Grab a seat

I was sat on the train next to the window.  There was a woman sat to my left reading a book on her Kindle.  The train was packed and there were people stood all the way down the aisles.

At one point the train started to leave Clapham Junction station and then abruptly stopped.  The law of Inertia did its thing and threw a man onto the lap of the woman sat next to me.

She instinctively put her hands up to catch him and she succeeded, resulting in her holding his arse perfectly with a buttock lovingly held in each hand. 

Is there anything more funny than a perfect and accidental full on arse grab?  I don’t think so.

Without removing her hands she pushed him back to his feet and he said, “I’m so sorry!”

She said, “That’s ok”, but it clearly wasn’t.

Her Kindle wasn’t the only thing that was re(a)d.

buttgrab

Carriage chav

A proper fight kicked off on the train between a young 20 something girl and some guy. She was shouting abuse the likes of which would offend anyone with a sensitive disposition.

She then angrily stomped down the carriage towards the end I was sat at and I suddenly realised, there was an empty seat next to me! Oh shit!!

She continued with “you shut the fuck up bruv, you shut up yeah!?” and classics like “you little prick! That’s what you are, a little prick!!”

She got closer….her massive hoop earrings clattering against her numerous necklaces.

Shit shit shit.

Then suddenly she disappeared into a spare seat 3 rows in front of me, still shouting “fucking dickhead”, and “go back to where you got those scars you prick!”, although most of it is to herself as the guy had gone.

I felt sorry for the little timid woman she’d sat next to, whose eyes were firmly fixed, unblinking, to her kindle.

She then picked up her phone to call, who us sniggering commuters can assume was, her ‘home girl’

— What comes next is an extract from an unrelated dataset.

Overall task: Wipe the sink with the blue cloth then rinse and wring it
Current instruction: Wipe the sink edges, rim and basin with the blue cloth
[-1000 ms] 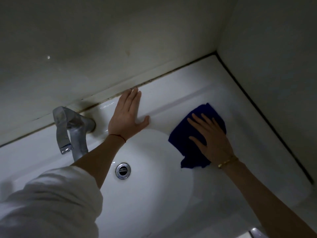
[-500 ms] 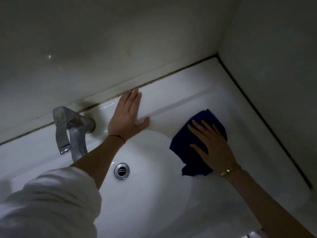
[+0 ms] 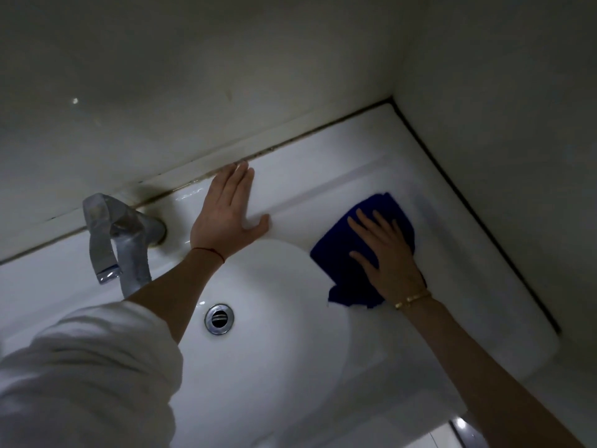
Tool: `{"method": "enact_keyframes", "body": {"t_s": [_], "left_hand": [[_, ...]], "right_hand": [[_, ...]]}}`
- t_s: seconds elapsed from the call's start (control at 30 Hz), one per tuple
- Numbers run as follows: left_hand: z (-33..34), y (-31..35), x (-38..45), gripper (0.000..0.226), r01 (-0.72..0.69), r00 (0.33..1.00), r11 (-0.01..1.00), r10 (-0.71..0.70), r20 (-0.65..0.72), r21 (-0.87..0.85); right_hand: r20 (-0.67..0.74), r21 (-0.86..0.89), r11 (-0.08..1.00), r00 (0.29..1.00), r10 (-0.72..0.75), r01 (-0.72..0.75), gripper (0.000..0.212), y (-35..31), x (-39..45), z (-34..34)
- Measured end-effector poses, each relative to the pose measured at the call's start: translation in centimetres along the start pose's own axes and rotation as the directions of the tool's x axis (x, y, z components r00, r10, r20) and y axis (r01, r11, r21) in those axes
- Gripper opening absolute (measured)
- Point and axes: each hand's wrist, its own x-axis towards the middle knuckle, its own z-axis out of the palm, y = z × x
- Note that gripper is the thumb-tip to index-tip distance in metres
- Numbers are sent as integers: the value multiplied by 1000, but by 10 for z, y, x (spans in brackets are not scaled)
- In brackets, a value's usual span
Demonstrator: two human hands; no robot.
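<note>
The white sink (image 3: 452, 240) fills the lower part of the head view, with a round basin and a metal drain (image 3: 219, 319). A blue cloth (image 3: 342, 250) lies flat on the sink's right ledge, at the basin's rim. My right hand (image 3: 387, 257) presses on it with straight, spread fingers. On the back ledge, my left hand (image 3: 226, 215) rests flat, its fingertips at the wall seam and its thumb out to the right.
A chrome faucet (image 3: 119, 240) stands at the back left of the basin, just left of my left wrist. Walls close in behind and on the right, with dark seams along the sink's edges. A strip of floor shows at the bottom right.
My right hand has slid the blue cloth a little along the right ledge, back toward the corner. My left hand has stayed in place.
</note>
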Motion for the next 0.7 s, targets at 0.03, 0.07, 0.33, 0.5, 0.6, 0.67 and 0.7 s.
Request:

Here are a few choices from this side of her phone conversation (In a proper rudegirl gangsta girl stylee…at full volume)

“I should’ve put my heels to his knees.”

“Acting like some princess; what a c**t”

“Do you still think of me when you’re on the toilet?”

“He’s all up in my face like ‘oh you pushed me!’ like some chief yeah!”

“I ain’t playin’ man, I ain’t playin’!”

There were more but she was spouting them at such a speed in her gravelly ’40 a day’ voice that I couldn’t catch them all.

Now she’s sat there singing along to her iPod. Yep, singing. And still swearing under her breath.

I think the kindle woman was supposed to get off at the last stop.

Takes the biscuit….

Crunch crunch crunch crunch crunch crunch -pause- slurp -pause- crunch crunch crunch crunch -pause- dribbly slurp -pause- crunch crunch….

That’s all I’m getting (crunch) from this guy opposite me on the train as (crunch) he slowly and annoyingly tucks into (crunch) his impossibly crunchy biscuits and (slurp) drinks his clearly too hot coffee (crunch). Are those biscuit actually made from a mix of popping candy and plastic??

Cant sleep through (crunch) this violent masticating, but to be honest (slurp)…the woman next to him (crunch) looks like she’s wondering if twatting him across the face (crunch) will damage her kindle…

…and no-one should miss seeing that.